Re: [PATCH 2/3] PCI: debugfs: Add support for RASDES framework in DWC

From: Manivannan Sadhasivam
Date: Wed Jul 24 2024 - 13:15:57 EST


On Tue, Jun 25, 2024 at 03:08:12PM +0530, Shradha Todi wrote:
> Add support to use the RASDES feature of DesignWare PCIe controller
> using debugfs entries.
>
> RASDES is a vendor specific extended PCIe capability which reads the
> current hardware internal state of PCIe device. Following primary
> features are provided to userspace via debugfs:
> - Debug registers
> - Error injection
> - Statistical counters
>
> Signed-off-by: Shradha Todi <shradha.t@xxxxxxxxxxx>
> ---
> drivers/pci/controller/dwc/Kconfig | 8 +
> drivers/pci/controller/dwc/Makefile | 1 +
> .../controller/dwc/pcie-designware-debugfs.c | 474 ++++++++++++++++++
> .../controller/dwc/pcie-designware-debugfs.h | 0
> drivers/pci/controller/dwc/pcie-designware.h | 17 +
> 5 files changed, 500 insertions(+)
> create mode 100644 drivers/pci/controller/dwc/pcie-designware-debugfs.c
> create mode 100644 drivers/pci/controller/dwc/pcie-designware-debugfs.h
>
> diff --git a/drivers/pci/controller/dwc/Kconfig b/drivers/pci/controller/dwc/Kconfig
> index 8afacc90c63b..e8e920470412 100644
> --- a/drivers/pci/controller/dwc/Kconfig
> +++ b/drivers/pci/controller/dwc/Kconfig
> @@ -6,6 +6,14 @@ menu "DesignWare-based PCIe controllers"
> config PCIE_DW
> bool
>
> +config PCIE_DW_DEBUGFS
> + bool "DWC PCIe debugfs entries"

What is the benefit of making this driver selectable?
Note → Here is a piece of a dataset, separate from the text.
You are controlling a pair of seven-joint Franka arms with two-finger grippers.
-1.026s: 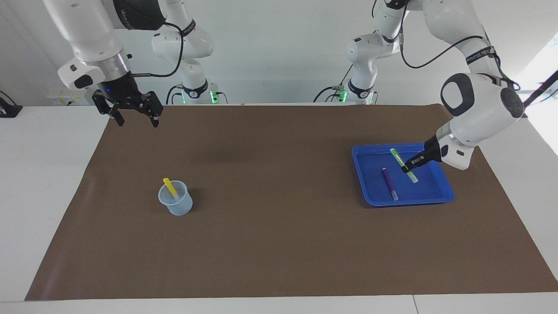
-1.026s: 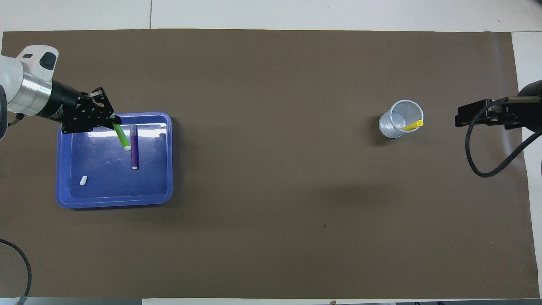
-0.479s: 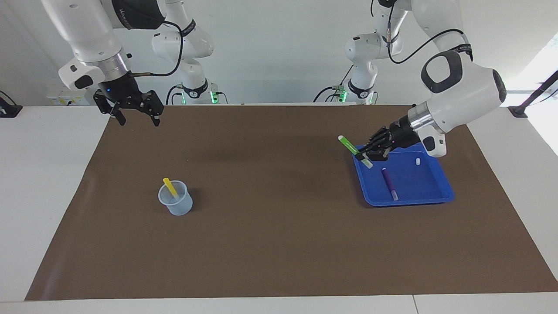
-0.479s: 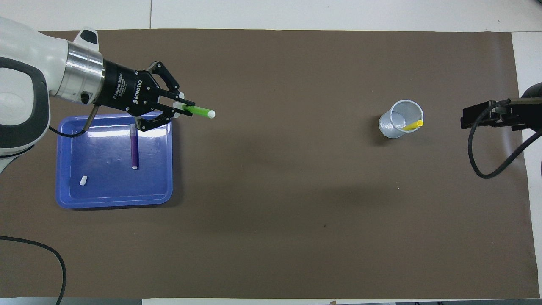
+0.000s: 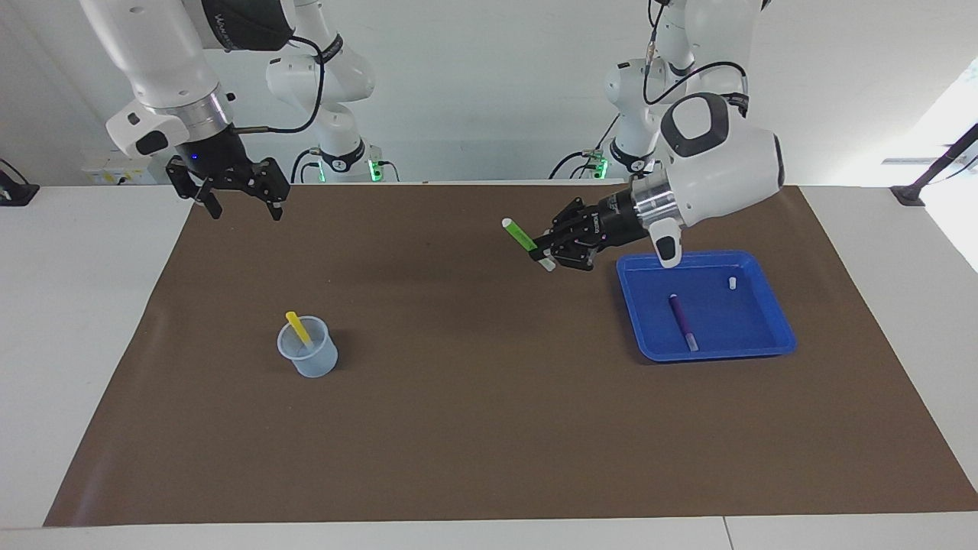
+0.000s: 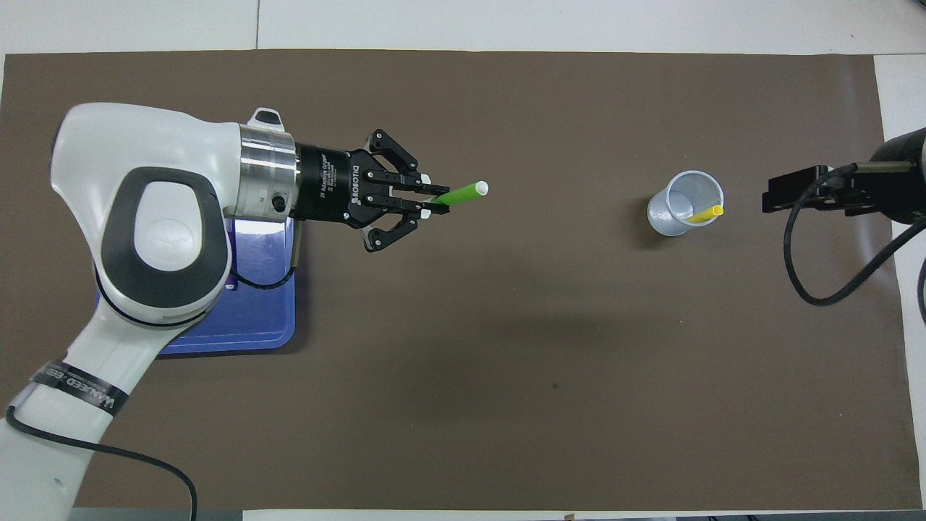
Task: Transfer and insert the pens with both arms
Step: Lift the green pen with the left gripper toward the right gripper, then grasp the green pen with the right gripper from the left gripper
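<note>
Green pen [image 5: 521, 234], pinched near its lower end by the left gripper [image 5: 544, 252] and carried over the mat's middle, is mid-transfer, so next comes a handover to the waiting, spread-fingered right gripper [image 5: 240, 209], then insertion into the cup [image 5: 307, 348] holding the yellow pen [image 5: 297, 328].

Bright, even overhead light; soft shadows on brown mat [image 5: 489, 428] (window glare at the edge), sharp focus.
</note>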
If debugfs is enabled in
the kernel, then exposing this interface for all platforms is of no harm (ofc
you should not spam the log as I mentioned below).

> + help
> + Enables debugfs entries for the DWC PCIe Controller.
> + These entries make use of the RAS features in the DW
> + controller to help in debug, error injection and statistical
> + counters
> +
> config PCIE_DW_HOST
> bool
> select PCIE_DW
> diff --git a/drivers/pci/controller/dwc/Makefile b/drivers/pci/controller/dwc/Makefile
> index bac103faa523..77bd4f7a2f75 100644
> --- a/drivers/pci/controller/dwc/Makefile
> +++ b/drivers/pci/controller/dwc/Makefile
> @@ -1,5 +1,6 @@
> # SPDX-License-Identifier: GPL-2.0
> obj-$(CONFIG_PCIE_DW) += pcie-designware.o
> +obj-$(CONFIG_PCIE_DW_DEBUGFS) += pcie-designware-debugfs.o
> obj-$(CONFIG_PCIE_DW_HOST) += pcie-designware-host.o
> obj-$(CONFIG_PCIE_DW_EP) += pcie-designware-ep.o
> obj-$(CONFIG_PCIE_DW_PLAT) += pcie-designware-plat.o
> diff --git a/drivers/pci/controller/dwc/pcie-designware-debugfs.c b/drivers/pci/controller/dwc/pcie-designware-debugfs.c
> new file mode 100644
> index 000000000000..af5e4ad53fcb
> --- /dev/null
> +++ b/drivers/pci/controller/dwc/pcie-designware-debugfs.c
> @@ -0,0 +1,474 @@
> +// SPDX-License-Identifier: GPL-2.0
> +/*
> + * Synopsys DesignWare PCIe controller debugfs driver
> + *
> + * Copyright (C) 2023 Samsung Electronics Co., Ltd.

2024

> + * http://www.samsung.com
> + *
> + * Author: Shradha Todi <shradha.t@xxxxxxxxxxx>
> + */
> +
> +#include <linux/debugfs.h>
> +
> +#include "pcie-designware.h"
> +
> +#define RAS_DES_EVENT_COUNTER_CTRL_REG 0x8
> +#define RAS_DES_EVENT_COUNTER_DATA_REG 0xc
> +#define SD_STATUS_L1LANE_REG 0xb0
> +#define ERR_INJ_ENABLE_REG 0x30
> +#define ERR_INJ0_OFF 0x34
> +
> +#define LANE_DETECT_SHIFT 17
> +#define LANE_DETECT_MASK 0x1
> +#define PIPE_RXVALID_SHIFT 18
> +#define PIPE_RXVALID_MASK 0x1
> +
> +#define LANE_SELECT_SHIFT 8
> +#define LANE_SELECT_MASK 0xf
> +#define EVENT_COUNTER_STATUS_SHIFT 7
> +#define EVENT_COUNTER_STATUS_MASK 0x1
> +#define EVENT_COUNTER_ENABLE (0x7 << 2)
> +#define PER_EVENT_OFF (0x1 << 2)
> +#define PER_EVENT_ON (0x3 << 2)
> +
> +#define EINJ_COUNT_MASK 0xff
> +#define EINJ_TYPE_MASK 0xf
> +#define EINJ_TYPE_SHIFT 8
> +#define EINJ_INFO_MASK 0xfffff
> +#define EINJ_INFO_SHIFT 12
> +
> +#define DWC_DEBUGFS_MAX 128

DWC_DEBUGFS_BUF_MAX?

> +
> +struct rasdes_info {
> + /* to store rasdes capability offset */

Not needed. If you really want to provide comment, please add kdoc for the whole
struct.

> + u32 ras_cap;
> + struct mutex dbg_mutex;

dbg_mutex? Use a better name like reg_lock or something else.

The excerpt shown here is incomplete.